The only goal of such a position is stasis. Whatever the current state of Mars or the Sahara or the climate of the Earth is, we should preserve that. It’s a simplistic way to think, and it’s also detrimental to human welfare.
It’s especially bad when “protecting the environment” rises to be the top value a person defends. Caring about the environment is virtuous when it is instrumental to other values, like the well-being of your family, friends, and other fellow humans. But when it is the one priority, it becomes meaningless. It’s conservatism for the sake of conservatism. A juvenile desire to avoid change, because you’re scared of the new problems that change will bring.

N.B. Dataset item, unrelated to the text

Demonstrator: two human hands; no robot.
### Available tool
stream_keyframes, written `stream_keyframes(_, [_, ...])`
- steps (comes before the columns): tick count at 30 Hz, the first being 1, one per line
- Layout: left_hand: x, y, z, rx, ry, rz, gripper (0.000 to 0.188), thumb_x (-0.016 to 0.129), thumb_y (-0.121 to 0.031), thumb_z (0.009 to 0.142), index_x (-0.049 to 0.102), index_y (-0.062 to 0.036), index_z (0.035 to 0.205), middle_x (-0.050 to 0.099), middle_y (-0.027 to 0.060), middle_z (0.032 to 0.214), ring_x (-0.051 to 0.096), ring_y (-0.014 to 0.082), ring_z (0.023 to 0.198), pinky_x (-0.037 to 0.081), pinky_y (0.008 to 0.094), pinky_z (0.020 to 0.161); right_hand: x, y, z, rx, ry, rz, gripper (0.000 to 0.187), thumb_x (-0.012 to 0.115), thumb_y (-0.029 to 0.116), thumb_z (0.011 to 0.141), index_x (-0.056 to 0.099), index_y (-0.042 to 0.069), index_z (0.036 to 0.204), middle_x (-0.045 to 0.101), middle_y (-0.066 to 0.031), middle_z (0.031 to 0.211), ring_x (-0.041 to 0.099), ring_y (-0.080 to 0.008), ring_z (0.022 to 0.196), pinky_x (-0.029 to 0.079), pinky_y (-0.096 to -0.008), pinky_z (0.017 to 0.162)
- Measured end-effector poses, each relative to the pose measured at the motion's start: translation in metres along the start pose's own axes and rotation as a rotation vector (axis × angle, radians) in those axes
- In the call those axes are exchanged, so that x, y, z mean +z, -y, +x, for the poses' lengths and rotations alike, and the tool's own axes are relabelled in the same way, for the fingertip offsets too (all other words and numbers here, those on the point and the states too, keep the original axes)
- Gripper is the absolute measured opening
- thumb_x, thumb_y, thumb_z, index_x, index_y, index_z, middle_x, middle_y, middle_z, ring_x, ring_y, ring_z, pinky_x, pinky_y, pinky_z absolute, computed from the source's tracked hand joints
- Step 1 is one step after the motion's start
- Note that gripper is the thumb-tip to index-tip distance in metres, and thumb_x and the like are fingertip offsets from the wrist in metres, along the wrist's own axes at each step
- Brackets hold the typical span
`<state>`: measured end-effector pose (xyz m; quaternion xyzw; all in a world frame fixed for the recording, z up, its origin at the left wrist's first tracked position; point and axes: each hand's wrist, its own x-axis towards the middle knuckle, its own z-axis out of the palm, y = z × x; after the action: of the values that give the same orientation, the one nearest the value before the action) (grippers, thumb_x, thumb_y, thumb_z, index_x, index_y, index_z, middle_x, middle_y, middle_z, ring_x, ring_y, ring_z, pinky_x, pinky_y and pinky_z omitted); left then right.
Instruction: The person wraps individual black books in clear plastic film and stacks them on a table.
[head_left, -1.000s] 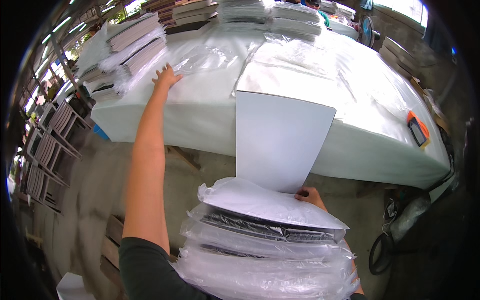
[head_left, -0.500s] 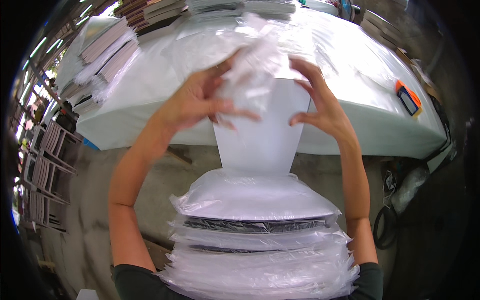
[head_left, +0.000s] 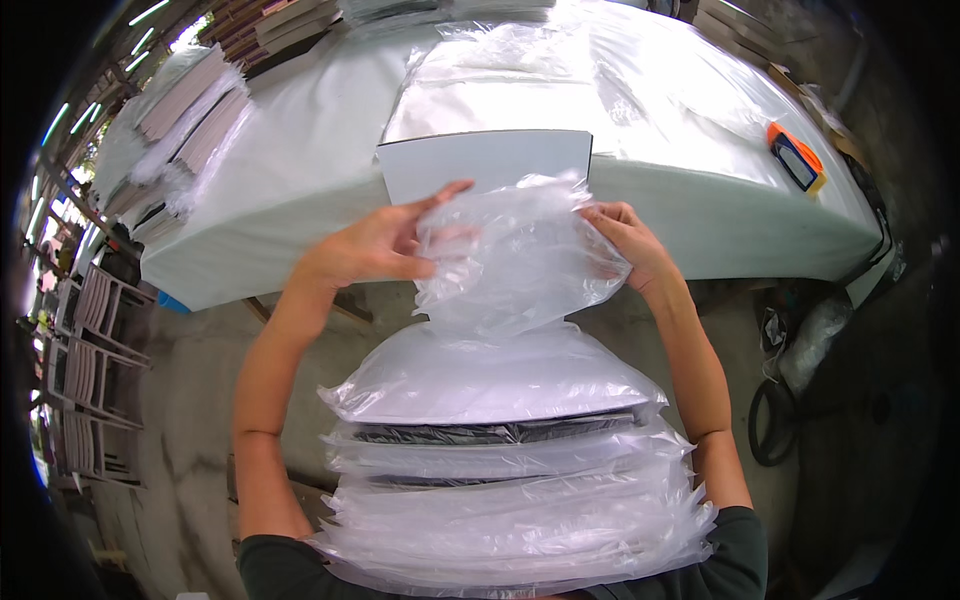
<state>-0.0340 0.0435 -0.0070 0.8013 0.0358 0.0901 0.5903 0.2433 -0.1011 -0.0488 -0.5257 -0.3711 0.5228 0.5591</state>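
A crumpled clear plastic bag (head_left: 515,255) hangs between my hands, above the front of the table. My right hand (head_left: 635,245) pinches its right edge, with some fingers showing through the film. At the bag's left side is my left hand (head_left: 375,242), fingers apart; part of them lies behind or inside the film. Behind the bag, a flat white board (head_left: 480,162) stands against the table edge, its lower part covered by plastic. Close to my body rises a stack of plastic-wrapped flat packs (head_left: 500,375), mostly white with dark layers.
A pale cloth-covered table (head_left: 300,150) spans the far side, with loose plastic sheets (head_left: 510,55) on it. Wrapped board stacks (head_left: 190,120) stand at its left. An orange and dark blue object (head_left: 795,158) lies at its right. Chairs (head_left: 95,320) line the left.
The plastic bag has come down toward me and spread out in front of the board. My right hand has closed on its edge; my left hand has moved lower.
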Motion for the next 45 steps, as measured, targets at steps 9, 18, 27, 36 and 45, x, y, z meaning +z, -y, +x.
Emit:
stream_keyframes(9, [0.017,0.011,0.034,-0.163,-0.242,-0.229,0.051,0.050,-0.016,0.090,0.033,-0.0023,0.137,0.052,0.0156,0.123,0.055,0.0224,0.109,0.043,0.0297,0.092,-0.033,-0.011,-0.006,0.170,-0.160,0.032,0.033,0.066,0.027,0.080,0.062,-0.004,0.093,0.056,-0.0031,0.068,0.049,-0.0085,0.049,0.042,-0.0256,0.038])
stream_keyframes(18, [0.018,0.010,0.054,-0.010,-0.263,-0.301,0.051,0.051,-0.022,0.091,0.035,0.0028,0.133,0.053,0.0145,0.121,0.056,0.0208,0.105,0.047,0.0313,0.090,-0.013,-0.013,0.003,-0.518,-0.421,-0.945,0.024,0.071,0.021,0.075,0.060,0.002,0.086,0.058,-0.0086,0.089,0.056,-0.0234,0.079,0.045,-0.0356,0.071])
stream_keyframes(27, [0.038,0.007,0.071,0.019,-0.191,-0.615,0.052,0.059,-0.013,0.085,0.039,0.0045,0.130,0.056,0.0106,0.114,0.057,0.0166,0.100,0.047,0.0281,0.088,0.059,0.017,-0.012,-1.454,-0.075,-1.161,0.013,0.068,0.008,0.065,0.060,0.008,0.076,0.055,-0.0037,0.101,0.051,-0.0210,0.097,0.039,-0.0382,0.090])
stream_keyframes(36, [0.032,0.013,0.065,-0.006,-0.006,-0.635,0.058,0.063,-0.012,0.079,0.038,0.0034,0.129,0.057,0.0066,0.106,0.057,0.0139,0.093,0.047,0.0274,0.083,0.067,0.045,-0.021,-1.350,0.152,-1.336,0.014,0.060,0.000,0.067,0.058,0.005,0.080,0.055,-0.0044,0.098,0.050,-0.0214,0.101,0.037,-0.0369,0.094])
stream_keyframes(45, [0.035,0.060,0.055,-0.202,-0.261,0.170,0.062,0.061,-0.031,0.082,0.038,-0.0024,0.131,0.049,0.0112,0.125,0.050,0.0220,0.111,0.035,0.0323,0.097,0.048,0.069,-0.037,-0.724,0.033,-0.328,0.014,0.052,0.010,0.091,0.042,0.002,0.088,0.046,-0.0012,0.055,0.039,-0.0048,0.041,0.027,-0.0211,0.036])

As a civilization, we shouldn’t be scared of change. We should first recognize just how “conservative” preserving the environment and climate is, despite total misalignment with political movements that call themselves conservative (which, somehow, are often the ones who want to blaze through environmental regulations and build more). And then we should strive to be a little more “environmentally progressive.” Not too much, just enough to become sensible centrists. The kind of sensible centrists who don’t hesitate to turn sterile deserts into lush oases, rather than viewing whatever the dawn of the Industrial Revolution looked like as some sort of golden ideal to return to.